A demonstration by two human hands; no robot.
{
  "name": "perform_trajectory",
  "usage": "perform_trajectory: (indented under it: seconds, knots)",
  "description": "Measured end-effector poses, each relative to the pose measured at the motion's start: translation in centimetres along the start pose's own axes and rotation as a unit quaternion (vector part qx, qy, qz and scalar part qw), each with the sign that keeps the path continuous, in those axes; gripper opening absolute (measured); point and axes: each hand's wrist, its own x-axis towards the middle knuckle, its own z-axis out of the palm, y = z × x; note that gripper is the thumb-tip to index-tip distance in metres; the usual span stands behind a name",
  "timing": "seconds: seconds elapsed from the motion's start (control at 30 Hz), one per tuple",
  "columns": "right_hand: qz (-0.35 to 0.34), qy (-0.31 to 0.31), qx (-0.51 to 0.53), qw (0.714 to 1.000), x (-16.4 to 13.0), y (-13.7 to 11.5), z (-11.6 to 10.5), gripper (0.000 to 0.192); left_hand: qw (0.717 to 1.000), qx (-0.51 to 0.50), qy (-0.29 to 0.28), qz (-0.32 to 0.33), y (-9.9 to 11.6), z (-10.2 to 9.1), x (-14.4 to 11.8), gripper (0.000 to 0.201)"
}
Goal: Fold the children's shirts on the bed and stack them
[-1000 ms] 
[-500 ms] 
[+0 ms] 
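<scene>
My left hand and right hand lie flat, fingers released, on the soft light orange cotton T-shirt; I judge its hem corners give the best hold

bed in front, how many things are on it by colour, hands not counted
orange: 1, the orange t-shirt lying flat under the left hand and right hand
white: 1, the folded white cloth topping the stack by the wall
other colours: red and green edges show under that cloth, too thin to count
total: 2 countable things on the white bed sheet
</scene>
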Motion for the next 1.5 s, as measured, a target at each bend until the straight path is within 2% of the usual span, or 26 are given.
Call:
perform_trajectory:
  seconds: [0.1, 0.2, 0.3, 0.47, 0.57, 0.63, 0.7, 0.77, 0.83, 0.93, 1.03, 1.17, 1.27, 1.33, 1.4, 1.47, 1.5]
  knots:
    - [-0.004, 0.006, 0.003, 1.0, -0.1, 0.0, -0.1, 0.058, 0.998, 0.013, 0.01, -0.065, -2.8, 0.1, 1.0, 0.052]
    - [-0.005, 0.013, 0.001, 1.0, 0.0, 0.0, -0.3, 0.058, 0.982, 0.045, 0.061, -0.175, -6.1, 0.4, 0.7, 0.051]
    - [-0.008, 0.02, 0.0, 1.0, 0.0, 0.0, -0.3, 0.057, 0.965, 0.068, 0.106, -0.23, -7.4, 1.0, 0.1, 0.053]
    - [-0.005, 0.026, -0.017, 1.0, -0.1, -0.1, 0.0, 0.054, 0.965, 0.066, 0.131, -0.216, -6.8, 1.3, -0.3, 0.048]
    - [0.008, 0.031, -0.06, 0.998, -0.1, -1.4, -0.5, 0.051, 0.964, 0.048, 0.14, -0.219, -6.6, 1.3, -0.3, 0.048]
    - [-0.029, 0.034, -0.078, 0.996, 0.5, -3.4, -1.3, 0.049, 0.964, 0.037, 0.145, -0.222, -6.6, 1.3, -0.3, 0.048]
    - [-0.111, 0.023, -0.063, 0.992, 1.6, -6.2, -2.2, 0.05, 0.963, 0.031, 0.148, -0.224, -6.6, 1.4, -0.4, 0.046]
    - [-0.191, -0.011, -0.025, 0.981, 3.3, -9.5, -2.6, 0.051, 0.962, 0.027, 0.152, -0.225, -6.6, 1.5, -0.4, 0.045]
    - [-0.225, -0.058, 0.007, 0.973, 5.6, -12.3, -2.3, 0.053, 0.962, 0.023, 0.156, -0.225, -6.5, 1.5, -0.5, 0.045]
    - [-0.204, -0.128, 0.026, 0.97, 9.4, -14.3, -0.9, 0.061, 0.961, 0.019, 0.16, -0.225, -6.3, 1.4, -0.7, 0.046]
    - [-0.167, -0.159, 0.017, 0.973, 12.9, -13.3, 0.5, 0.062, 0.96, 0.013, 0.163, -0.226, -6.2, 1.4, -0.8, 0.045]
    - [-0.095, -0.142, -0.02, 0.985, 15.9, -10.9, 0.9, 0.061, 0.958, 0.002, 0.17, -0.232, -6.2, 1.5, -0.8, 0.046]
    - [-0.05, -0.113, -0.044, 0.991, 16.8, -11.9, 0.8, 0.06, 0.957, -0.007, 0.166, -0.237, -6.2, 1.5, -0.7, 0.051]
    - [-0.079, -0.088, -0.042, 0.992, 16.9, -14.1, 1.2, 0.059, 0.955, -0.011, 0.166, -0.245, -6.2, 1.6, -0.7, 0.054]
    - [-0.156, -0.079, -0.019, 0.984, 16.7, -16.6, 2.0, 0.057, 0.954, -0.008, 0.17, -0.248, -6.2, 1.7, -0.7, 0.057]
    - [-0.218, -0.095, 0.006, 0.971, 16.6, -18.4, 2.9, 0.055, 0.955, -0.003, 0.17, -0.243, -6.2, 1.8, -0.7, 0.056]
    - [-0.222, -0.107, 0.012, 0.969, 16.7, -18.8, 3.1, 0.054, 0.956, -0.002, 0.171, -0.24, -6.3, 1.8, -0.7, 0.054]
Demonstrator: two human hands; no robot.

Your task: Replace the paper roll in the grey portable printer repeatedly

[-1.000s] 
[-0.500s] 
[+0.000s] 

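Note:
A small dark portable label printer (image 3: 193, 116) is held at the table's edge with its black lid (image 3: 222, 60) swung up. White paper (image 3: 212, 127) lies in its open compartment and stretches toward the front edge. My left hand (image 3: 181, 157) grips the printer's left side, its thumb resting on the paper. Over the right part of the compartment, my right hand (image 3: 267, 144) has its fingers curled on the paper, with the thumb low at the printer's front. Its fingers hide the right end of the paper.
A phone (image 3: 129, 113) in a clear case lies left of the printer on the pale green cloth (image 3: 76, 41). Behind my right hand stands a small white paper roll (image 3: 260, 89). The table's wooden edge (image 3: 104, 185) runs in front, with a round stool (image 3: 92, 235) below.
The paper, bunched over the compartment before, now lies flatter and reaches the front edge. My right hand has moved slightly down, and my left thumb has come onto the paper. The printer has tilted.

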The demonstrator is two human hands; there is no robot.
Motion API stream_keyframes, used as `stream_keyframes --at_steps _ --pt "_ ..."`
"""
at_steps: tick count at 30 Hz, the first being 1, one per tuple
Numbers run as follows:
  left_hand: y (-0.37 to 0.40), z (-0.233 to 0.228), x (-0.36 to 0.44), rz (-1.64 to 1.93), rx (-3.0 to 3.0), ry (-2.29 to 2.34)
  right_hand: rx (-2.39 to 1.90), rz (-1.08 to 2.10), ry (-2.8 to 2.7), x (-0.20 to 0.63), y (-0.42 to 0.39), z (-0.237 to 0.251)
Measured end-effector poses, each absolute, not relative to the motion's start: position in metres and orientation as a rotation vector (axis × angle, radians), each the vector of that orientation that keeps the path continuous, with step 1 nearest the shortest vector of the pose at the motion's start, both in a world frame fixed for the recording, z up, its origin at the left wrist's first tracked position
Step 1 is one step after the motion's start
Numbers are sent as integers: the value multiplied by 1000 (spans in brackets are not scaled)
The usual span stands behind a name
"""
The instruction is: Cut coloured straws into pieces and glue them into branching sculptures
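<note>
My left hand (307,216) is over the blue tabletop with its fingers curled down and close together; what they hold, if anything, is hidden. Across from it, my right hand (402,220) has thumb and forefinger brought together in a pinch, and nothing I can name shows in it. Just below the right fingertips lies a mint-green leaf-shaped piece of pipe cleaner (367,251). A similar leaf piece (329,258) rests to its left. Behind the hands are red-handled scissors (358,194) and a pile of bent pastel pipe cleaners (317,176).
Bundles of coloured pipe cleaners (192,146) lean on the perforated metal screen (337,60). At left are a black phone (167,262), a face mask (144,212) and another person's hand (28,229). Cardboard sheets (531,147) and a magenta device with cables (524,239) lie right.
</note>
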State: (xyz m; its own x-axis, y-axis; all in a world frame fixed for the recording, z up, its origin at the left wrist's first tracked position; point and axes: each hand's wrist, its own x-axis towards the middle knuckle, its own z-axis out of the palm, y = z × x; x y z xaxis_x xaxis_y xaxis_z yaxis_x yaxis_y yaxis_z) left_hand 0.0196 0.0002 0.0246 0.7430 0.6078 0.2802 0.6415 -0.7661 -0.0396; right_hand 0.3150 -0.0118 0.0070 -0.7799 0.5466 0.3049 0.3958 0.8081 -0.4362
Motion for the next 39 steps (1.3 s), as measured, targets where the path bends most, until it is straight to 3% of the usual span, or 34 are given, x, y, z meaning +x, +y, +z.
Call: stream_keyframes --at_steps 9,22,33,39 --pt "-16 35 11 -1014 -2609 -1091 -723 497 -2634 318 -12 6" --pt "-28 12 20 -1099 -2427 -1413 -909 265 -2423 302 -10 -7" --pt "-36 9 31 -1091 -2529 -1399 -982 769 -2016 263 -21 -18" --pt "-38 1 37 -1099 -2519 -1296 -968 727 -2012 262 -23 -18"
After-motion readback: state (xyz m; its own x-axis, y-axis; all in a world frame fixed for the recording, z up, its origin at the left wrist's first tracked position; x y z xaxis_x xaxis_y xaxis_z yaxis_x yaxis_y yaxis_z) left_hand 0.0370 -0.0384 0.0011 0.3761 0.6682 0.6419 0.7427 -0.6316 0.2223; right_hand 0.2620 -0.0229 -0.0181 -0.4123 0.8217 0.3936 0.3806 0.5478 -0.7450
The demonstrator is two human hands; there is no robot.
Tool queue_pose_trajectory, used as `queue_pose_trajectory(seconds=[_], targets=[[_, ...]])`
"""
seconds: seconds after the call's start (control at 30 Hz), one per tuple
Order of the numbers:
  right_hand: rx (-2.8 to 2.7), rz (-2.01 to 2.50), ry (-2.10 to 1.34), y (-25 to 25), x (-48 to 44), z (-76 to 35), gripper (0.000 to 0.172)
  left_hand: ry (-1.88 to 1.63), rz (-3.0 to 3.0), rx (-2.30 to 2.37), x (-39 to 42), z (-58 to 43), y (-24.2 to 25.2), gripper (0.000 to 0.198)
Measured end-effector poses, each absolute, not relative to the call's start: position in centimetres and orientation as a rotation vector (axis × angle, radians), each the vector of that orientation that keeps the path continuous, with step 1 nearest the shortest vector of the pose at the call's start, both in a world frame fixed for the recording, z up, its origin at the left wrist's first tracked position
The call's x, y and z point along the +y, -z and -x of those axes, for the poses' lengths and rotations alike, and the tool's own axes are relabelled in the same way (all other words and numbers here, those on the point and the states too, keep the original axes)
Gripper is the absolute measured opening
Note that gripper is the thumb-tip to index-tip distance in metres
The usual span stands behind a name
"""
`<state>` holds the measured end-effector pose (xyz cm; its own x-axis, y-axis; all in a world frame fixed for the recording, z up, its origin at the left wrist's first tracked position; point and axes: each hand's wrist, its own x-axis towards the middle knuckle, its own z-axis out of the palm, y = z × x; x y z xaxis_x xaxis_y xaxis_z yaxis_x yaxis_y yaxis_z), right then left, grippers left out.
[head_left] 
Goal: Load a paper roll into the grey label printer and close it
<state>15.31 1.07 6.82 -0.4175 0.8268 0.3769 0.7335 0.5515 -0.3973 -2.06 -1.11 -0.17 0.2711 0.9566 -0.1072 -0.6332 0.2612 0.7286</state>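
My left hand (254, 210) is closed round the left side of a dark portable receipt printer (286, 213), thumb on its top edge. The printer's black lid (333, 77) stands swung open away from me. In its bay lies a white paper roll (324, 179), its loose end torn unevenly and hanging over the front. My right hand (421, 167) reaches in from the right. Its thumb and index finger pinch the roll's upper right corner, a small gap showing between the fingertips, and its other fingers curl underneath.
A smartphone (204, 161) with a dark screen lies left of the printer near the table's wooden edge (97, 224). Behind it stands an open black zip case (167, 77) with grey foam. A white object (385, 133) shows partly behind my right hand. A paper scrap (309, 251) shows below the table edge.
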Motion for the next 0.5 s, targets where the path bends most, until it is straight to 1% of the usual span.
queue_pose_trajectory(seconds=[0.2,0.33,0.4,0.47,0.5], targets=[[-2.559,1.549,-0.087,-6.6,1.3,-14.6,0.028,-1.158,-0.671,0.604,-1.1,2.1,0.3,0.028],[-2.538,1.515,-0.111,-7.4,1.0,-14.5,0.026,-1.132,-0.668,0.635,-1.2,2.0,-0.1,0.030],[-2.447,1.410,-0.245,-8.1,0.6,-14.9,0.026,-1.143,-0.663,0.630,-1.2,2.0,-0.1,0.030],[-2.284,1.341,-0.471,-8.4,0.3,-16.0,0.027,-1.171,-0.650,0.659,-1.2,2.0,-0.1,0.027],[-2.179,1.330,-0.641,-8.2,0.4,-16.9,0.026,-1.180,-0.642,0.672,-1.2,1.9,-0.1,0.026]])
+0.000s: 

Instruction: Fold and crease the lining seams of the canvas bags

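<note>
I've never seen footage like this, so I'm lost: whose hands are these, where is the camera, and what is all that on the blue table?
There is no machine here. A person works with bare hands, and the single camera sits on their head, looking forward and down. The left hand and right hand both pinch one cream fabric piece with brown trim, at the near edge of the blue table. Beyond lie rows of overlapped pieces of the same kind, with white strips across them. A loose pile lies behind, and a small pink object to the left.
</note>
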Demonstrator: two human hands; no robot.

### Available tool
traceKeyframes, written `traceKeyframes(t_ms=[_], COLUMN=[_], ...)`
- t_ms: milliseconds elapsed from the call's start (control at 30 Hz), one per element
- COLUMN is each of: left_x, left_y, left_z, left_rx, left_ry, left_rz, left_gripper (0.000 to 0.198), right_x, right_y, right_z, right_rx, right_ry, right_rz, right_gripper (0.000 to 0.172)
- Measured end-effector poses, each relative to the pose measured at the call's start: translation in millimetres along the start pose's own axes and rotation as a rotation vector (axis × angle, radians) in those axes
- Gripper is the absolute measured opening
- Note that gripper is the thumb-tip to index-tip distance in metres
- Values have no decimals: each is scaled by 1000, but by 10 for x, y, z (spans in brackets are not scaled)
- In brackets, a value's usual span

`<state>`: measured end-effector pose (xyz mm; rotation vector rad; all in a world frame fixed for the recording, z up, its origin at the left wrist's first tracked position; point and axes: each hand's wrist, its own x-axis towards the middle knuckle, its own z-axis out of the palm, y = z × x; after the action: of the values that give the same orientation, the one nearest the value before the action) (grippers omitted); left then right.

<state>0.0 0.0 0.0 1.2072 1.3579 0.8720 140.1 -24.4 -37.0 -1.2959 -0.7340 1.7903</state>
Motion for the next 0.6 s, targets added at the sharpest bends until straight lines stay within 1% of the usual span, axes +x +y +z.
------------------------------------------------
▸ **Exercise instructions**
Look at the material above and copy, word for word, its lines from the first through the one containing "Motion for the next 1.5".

▸ **Response to the task**
A demonstration by two human hands; no robot.
{
  "name": "perform_trajectory",
  "usage": "perform_trajectory: (indented under it: seconds, knots)",
  "description": "Measured end-effector poses, each relative to the pose measured at the motion's start: translation in centimetres along the start pose's own axes and rotation as a unit quaternion (vector part qx, qy, qz and scalar part qw), each with the sign that keeps the path continuous, in those axes; gripper opening absolute (measured); point and axes: each hand's wrist, its own x-axis towards the middle knuckle, its own z-axis out of the palm, y = z × x; note that gripper is the thumb-tip to index-tip distance in metres; the usual span stands behind a name",
  "timing": "seconds: seconds elapsed from the motion's start (control at 30 Hz), one per tuple",
  "columns": "right_hand: qz (-0.35 to 0.34), qy (-0.31 to 0.31), qx (-0.51 to 0.53), qw (0.714 to 1.000), x (-16.4 to 13.0), y (-13.7 to 11.5), z (-11.6 to 10.5), gripper (0.000 to 0.192); left_hand: qw (0.717 to 1.000), qx (-0.51 to 0.50), qy (-0.29 to 0.28), qz (-0.32 to 0.33), y (-9.9 to 11.6), z (-10.2 to 9.1), x (-14.4 to 11.8), gripper (0.000 to 0.201)"
}
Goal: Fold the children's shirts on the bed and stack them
[-1000 ms] 
[-500 ms] 
[+0 ms] 
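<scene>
My left hand and right hand lie flat, fingers released, on the soft light orange cotton T-shirt; I judge its hem corners give the best hold

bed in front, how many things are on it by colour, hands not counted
orange: 1, the orange t-shirt lying flat under the left hand and right hand
white: 1, the folded white cloth topping the stack by the wall
other colours: red and green edges show under that cloth, too thin to count
total: 2 countable things on the white bed sheet
</scene>
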Motion for the next 1.5 s, as measured, a target at each bend until the straight path is within 2% of the usual span, or 26 are given.

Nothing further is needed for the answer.